Interferometry analysis and CARS measurements of nonequilibrium in hypersonic oxygen/argon and pure oxygen flows

In this article we explore (a) optical and (b) thermochemical properties of reactive hypersonic flows, with an emphasis on oxygen dynamics and time resolved measurement capabilities. First, we discuss experimental and numerical analysis of reactive hypersonic flows of an argon–oxygen mixture over a blunt wedge geometry. The experimental campaign for that geometry uses Michelson interferometry to determine the refractive index of the shock layer. Numerical analysis of these cases reveals that there is dissociation of molecular oxygen in the shock layer.

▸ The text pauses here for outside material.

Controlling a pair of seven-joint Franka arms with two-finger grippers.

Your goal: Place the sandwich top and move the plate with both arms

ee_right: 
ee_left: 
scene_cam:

Excellent comparison between numerically predicted and nanosecond sampled experimentally observed refractive index serve as verification of non-equilibrium refractive index theory and the thermochemistry models used in the simulation. Uncertainties and limitations of the interferometry technique are discussed. In addition, we perform subnanosecond sampled femtosecond/picosecond hybrid Coherent anti-Stokes Raman scattering (CARS) spectroscopy behind a hypersonic Mach stem configuration in a pure oxygen flow to demonstrate capabilities to enhance understanding of nonequilibrium vibrational mode contributions to the refractive index. Hybrid CARS gives instantaneous vibrational populations and relevant vibrational temperatures at specific locations downstream of the shock.